PLO Terrorism Document Ordered to Destruction

     WASHINGTON (CN) – Documents inadvertently produced to the attorneys for the victims of a West Bank must be destroyed, a federal judge ruled.
     The minute order comes in a decade-old case filed after U.S. citizens were killed and injured, in the Feb. 16, 2002, suicide bombing of a West Bank pizza parlor.
     Popular Front for the Liberation of Palestine, a member of the Palestinian Liberation Organization, claimed credit for the bombing, according to the complaint led by the Shatsky family, who lost their 14-year-old daughter Keren in the attack.
     They obtained a default judgment against the PLO, but U.S. District Judge Richard Leon vacated the judgment after declaring that the PLO was “truly committed” to litigation.
     In October 2012, the Palestinian Authority told the court that the defense had inadvertently released privileged documents to the plaintiffs’ attorneys while preparing for a Sept. 12, 2012, deposition. The documents contained information protected by attorney-client privilege and attorney work product, including the deposition of a Palestinian Authority designee, Ibrahim Dahbour.
     Attorneys for the PA moved to have the documents destroyed or returned, and to provide them with a list of anyone who saw the documents.
     “This motion seeks relief related to an inadvertent production of a privileged document during the midst of a busy schedule of depositions in the Middle East during September 2012,” according to the filing authored by the authority’s Washington attorney, Richard Hibley with Miller & Chevalier Chartered.

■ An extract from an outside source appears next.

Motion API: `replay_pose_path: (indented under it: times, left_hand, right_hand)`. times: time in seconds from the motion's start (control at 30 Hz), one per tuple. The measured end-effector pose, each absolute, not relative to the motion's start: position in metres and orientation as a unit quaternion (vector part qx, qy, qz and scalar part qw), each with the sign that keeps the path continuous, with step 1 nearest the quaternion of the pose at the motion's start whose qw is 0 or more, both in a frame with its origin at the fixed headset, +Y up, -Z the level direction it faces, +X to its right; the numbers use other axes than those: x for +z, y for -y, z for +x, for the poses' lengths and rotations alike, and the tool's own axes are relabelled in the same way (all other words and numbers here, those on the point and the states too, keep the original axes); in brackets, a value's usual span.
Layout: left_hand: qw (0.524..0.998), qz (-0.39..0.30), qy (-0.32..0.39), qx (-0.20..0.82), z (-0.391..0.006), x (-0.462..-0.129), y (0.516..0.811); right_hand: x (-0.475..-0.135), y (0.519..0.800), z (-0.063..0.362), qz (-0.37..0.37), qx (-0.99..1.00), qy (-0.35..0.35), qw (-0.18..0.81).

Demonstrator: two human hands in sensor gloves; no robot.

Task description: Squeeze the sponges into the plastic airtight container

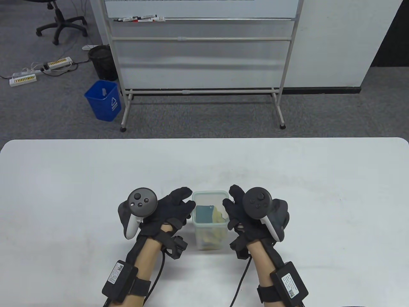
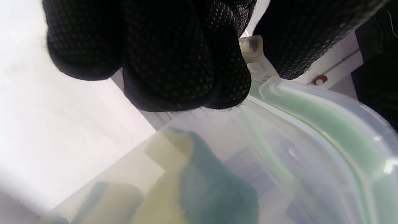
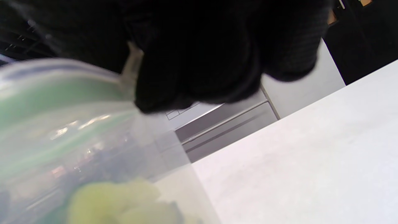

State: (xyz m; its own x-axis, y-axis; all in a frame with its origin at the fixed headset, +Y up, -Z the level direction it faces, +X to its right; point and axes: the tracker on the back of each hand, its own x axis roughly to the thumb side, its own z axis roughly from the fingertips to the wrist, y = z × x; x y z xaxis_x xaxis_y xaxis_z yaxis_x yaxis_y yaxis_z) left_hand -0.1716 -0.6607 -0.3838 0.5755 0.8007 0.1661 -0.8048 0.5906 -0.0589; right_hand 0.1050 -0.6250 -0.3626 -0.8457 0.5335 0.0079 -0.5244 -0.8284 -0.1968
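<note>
A clear plastic container [image 1: 211, 238] stands on the white table [image 1: 80, 179] between my hands. Its translucent lid [image 1: 210, 195] with a green seal [image 2: 314, 124] sits on top. Inside are yellow and teal sponges [image 1: 204, 213], which also show in the left wrist view [image 2: 211, 186] and the right wrist view [image 3: 118, 199]. My left hand [image 1: 187, 200] touches the container's left rim, and its fingers [image 2: 174, 62] curl over the lid's side latch flap [image 2: 253, 53]. My right hand [image 1: 230, 198] holds the right rim, its fingers [image 3: 199, 62] curled over that edge.
A whiteboard stand [image 1: 201, 89] and a blue bin [image 1: 104, 100] stand on the floor beyond the table's far edge. Bare tabletop lies on all sides of the container.
</note>
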Motion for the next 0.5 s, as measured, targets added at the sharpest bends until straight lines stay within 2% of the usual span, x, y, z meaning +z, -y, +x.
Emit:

     “In defendants’ view, plaintiffs took unfair advantage of this inadvertent production at the time it was made, because the nature of the privileged document was apparent,” Hibley added. “However, in any event, upon being directly advised of the inadvertent production, plaintiffs have refused to abide by their obligations in such a situation, have apparently failed to destroy or property sequester their copies of the document, and have continued to rely on its contents in communications with defense counsel on other discovery issues.”
     Judge Leon granted the motion in a minute order.
     The original complaint against the PLO and the Palestinian Authority also listed the Syrian Arab Republic and various Syrian entities as defendants, but the plaintiffs dismissed their case against Syria and filed a related case against the country.